金融や商売を始めた中国人は、その多くが成功していきます。ハワイにある地元資本の銀行の大部分が、これら中国人の経営から出発していると言われているほどです。また、中国人は互助精神が旺盛なところがあって、店を構えるにも中国人同士で固まるという風潮があって、やがてチャイナタウンが形成されていくことになります。革命を目指していた孫文が清朝政府の追求を逃れるため、1878年からハワイに一時、移住できたのも、ハワイにおける中国人社会の成立のおかげといえます。

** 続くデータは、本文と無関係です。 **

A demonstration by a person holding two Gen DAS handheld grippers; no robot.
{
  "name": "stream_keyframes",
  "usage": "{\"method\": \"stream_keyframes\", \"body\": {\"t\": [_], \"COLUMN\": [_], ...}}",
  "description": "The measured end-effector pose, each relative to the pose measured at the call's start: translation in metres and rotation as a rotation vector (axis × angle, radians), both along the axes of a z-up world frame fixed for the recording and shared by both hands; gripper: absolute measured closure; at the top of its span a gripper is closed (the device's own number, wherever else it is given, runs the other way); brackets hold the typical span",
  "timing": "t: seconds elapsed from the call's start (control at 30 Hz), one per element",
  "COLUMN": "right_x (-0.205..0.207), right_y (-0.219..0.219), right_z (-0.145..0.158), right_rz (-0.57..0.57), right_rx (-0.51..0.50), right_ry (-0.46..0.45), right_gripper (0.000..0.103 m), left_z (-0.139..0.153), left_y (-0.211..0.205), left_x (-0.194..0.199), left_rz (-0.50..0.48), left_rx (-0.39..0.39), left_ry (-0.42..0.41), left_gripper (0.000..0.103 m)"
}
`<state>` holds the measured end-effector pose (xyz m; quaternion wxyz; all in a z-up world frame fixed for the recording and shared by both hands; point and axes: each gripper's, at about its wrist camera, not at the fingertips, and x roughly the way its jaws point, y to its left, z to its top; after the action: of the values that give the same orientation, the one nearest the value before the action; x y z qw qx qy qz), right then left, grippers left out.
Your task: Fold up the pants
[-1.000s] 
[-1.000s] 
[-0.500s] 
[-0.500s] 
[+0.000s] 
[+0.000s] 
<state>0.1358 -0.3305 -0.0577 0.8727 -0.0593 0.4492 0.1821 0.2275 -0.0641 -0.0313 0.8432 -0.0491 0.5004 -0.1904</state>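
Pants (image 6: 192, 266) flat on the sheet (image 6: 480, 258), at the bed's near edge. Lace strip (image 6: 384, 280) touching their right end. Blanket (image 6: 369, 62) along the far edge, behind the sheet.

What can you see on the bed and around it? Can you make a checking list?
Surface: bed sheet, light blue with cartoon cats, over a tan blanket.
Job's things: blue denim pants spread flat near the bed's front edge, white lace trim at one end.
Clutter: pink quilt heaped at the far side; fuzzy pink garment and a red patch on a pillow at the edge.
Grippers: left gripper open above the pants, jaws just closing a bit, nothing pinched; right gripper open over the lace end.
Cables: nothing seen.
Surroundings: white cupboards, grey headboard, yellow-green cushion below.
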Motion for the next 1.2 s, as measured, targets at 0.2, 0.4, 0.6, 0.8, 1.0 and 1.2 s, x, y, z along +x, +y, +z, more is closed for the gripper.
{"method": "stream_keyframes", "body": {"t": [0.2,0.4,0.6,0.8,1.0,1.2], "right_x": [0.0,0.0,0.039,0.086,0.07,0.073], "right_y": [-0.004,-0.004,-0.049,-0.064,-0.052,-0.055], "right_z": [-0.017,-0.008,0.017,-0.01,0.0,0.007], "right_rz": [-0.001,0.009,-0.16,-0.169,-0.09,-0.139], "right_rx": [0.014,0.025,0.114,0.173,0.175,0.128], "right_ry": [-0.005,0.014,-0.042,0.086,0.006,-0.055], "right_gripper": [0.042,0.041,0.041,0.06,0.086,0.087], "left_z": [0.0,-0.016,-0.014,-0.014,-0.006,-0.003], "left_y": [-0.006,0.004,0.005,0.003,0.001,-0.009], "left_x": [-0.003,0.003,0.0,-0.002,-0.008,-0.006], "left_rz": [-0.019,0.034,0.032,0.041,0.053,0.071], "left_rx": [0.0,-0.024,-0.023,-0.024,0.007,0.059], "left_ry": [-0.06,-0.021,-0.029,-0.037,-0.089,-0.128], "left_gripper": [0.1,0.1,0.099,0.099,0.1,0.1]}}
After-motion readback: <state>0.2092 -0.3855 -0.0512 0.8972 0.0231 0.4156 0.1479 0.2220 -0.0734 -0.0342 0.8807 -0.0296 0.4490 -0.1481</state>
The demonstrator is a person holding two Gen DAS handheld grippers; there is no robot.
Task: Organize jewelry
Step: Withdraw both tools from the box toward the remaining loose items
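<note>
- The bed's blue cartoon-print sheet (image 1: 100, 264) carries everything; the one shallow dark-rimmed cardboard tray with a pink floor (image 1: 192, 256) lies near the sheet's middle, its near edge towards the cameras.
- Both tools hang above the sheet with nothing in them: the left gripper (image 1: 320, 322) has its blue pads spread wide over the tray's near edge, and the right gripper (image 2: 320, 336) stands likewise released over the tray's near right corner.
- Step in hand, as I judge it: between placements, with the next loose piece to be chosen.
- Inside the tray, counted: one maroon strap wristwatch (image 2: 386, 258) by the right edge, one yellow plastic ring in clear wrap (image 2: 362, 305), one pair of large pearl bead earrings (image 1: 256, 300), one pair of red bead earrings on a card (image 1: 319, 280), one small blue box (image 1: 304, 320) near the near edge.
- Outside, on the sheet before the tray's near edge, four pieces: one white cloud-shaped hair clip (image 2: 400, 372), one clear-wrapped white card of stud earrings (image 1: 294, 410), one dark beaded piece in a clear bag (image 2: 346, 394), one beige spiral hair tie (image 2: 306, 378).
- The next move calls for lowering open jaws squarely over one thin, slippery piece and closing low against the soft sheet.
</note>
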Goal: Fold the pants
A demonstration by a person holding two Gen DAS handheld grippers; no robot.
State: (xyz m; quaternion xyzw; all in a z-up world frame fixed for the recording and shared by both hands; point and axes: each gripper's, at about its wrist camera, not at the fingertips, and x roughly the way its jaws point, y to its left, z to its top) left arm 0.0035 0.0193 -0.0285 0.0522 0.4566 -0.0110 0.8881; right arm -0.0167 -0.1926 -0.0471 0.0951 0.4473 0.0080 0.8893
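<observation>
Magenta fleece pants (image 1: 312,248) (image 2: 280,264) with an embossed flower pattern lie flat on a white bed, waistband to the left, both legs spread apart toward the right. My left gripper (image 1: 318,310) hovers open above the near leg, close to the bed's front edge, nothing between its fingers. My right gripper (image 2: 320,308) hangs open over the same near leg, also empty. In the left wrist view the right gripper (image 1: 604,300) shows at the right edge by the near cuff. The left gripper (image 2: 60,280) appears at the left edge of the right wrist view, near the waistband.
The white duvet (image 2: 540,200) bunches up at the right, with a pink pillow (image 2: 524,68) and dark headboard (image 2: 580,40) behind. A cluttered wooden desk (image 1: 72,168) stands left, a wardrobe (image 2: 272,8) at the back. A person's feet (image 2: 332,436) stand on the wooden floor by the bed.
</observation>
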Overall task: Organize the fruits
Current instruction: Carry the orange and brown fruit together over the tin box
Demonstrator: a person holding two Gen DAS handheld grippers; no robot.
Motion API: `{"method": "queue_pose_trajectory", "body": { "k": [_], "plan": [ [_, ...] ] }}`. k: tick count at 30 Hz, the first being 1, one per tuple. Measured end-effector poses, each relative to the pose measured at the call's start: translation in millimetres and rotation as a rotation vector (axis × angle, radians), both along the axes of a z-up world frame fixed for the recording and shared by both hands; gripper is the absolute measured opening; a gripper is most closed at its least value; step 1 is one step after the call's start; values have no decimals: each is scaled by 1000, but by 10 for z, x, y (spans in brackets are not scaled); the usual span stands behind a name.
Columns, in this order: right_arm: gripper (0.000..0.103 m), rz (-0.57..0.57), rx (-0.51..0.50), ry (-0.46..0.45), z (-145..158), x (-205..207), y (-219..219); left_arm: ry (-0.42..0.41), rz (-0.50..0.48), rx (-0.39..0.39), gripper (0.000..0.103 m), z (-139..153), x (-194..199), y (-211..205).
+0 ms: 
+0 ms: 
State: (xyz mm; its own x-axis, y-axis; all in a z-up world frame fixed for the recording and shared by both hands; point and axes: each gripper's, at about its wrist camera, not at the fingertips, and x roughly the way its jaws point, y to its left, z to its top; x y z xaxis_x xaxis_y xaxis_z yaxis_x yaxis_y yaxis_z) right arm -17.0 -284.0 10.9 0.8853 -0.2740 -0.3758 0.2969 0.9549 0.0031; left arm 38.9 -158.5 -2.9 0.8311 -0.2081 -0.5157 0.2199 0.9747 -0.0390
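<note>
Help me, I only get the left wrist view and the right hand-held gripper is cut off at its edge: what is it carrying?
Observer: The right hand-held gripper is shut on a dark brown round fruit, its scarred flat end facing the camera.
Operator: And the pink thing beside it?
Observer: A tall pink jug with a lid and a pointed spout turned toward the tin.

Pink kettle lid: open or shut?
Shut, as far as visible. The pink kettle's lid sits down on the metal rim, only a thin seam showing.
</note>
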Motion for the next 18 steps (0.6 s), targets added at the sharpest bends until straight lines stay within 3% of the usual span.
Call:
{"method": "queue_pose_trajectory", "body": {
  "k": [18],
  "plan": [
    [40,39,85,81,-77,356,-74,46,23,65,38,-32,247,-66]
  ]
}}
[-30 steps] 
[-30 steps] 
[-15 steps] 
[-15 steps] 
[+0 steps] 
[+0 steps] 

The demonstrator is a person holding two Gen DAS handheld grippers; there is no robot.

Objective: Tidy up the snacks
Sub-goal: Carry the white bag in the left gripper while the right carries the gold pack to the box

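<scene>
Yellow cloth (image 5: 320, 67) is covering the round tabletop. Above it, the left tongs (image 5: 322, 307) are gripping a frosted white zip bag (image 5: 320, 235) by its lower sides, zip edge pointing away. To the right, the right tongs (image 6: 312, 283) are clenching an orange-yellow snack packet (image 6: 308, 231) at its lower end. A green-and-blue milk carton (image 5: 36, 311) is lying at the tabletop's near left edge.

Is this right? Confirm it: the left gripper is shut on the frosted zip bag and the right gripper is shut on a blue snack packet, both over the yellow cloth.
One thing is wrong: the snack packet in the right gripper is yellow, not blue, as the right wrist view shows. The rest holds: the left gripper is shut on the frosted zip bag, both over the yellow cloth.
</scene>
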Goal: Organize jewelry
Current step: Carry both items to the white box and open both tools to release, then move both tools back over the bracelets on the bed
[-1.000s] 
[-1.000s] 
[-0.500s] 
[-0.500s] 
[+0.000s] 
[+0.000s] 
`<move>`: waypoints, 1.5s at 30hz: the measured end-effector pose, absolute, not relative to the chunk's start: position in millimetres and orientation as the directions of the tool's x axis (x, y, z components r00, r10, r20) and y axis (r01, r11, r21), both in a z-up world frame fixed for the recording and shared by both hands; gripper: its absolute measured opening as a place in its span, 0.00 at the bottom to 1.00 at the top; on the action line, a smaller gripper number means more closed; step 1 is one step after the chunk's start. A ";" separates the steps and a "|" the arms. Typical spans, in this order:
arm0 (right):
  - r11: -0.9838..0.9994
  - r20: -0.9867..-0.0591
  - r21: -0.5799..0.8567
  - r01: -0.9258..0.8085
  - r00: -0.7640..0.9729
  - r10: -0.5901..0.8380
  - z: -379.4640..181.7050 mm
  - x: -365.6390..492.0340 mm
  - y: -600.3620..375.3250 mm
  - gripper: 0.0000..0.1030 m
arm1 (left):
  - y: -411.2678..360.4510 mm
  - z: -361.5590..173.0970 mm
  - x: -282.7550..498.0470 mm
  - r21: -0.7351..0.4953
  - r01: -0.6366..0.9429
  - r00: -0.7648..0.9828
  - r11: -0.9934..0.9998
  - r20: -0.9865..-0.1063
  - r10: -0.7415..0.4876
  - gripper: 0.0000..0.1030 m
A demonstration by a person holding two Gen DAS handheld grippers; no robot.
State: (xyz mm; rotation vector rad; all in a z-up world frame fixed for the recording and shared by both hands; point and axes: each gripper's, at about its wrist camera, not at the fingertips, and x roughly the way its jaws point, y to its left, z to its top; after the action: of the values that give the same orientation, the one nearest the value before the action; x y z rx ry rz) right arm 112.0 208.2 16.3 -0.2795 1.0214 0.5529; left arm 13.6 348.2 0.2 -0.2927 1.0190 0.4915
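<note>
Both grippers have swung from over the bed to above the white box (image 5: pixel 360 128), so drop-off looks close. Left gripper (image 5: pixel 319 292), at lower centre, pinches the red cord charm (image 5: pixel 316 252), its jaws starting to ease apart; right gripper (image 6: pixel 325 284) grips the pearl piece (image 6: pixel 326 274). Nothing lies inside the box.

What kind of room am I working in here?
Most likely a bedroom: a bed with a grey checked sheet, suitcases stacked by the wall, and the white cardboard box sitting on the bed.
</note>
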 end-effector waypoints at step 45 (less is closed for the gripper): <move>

一方、自作農となった中国人の多くは、困難な問題に直面していきました。 5年間とはいえ、月々わずか3〜4ドルの賃金の中から、わずかに蓄えた元手だけでは、それほど広い耕地を購入することはできなかったということがあります。不作のときは、もちろん大きな打撃を受けますが、豊作のときには逆に買いたたかれるという具合に、農業経営はけっして安定しているわけではありません。そんな中、1875年にアメリカ・ハワイ
互恵条約により真珠湾をアメリカの軍港として貸与する見返りに、ハワイに対する関税が撤廃され、サトウキビ栽培に一層の拍車がかかることになりました。各プランテーションは耕作地の拡大に躍起となっていきます。
ハワイ全体でもサトウキビ栽培に適した土地は、水源の確保などの問題から限定されていました。 プランテーションの経営者たちは、荒れ地の開拓を進める一方で、手っ取り早い方法として中国人自作農の耕地に目を付け、吸収しようとします。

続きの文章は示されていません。